Alabama Power rates rising by 5.6 percent
MONTGOMERY (AP) — Alabama Power Co. customers will pay more per kilowatt-hour starting next month after the Public Service Commission approved the utility's request to raise rates by 5.6 percent, the second increase this year.
Commissioners Jim Sullivan, Jan Cook and Susan Parker voted unanimously Monday to allow the company to increase an energy cost recovery charge from $24 per 1,000 kilowatt-hours of electricity to $31 beginning July 1. The power company also announced it will reduce a monthly disaster reserve charge from $2.48 to 75 cents.
Below-normal rainfall this year and last year reduced power production from Alabama Power's dams, forcing the utility to burn more coal and natural gas at other power plants to make up the difference, officials said.
Parker said the company's switch to other fuels has cost an extra $180 million over the last 18 months.
After taxes, which vary by usage, the total increase in the energy cost recovery charge for residential customers will be $7.37 per 1,000 kilowatt-hours, the amount of electricity a typical residential customer uses in a month. The net increase drops to $5.59 per monthly bill when the savings from the disaster reserve charge and reduced taxes are factored in.
Boost in annual bill
That will raise a typical residential customer's annual bill by $67.08, from the current annual cost of about $1,208 to about $1,275 for 12,000 kilowatt-hours, company spokeswoman Jan Ellis said.
Alabama Power rates increased by 5.29 percent Jan. 1, boosting average monthly bills by $5.48, similar to the latest boost.
PSC spokesman David Rountree said the commission has allowed the monthly disaster reserve charge of $2.48 since early 2006, partly to recoup about $42 million the company spent to restore power to customers after Hurricane Katrina and other storms.
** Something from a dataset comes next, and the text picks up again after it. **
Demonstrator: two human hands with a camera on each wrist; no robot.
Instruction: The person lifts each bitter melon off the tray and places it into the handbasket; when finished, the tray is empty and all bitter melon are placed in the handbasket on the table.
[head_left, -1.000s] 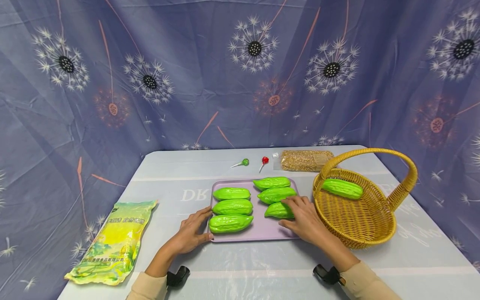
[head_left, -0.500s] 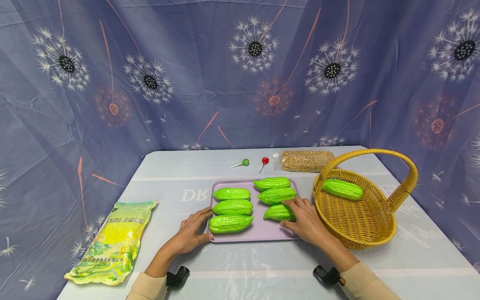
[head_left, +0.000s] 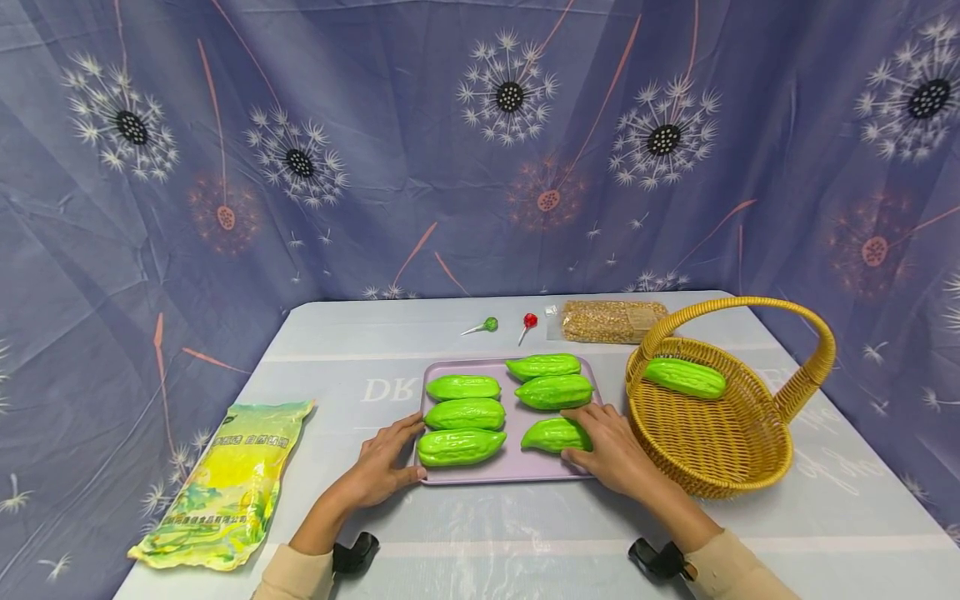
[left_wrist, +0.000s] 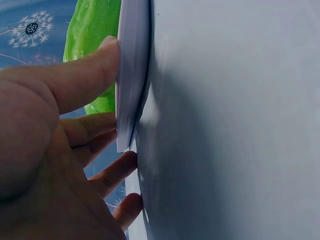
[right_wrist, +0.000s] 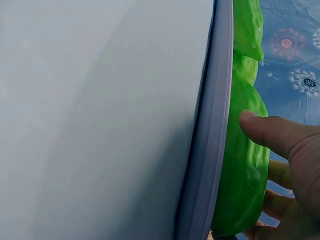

That $42 million will be repaid by the end of this month, he said.
Zeke Smith, a vice president with Alabama Power, said the monthly 75 cents will be collected for another disaster reserve fund that now totals about $20 million. The company can keep collecting that charge until the reserve reaches $75 million.
The PSC estimates that Alabama Power as of last month had paid about $360 million more for the coal and other fuel it burns at its power plants than it had collected over several years in energy cost recovery rates.
Raising the energy cost recovery charge to $31 per 1,000 kilowatt-hours will pay ongoing fuel costs and repay the company that $360 million in 30 months, Smith estimated. Alabama Power has about 1.4 million residential, commercial and industrial customers statewide.
The company last year collected $5.015 billion in revenues and earned a net income, after operating expenses and income taxes, of $542.5 million, The Birmingham News said, citing the company's annual report for 2006.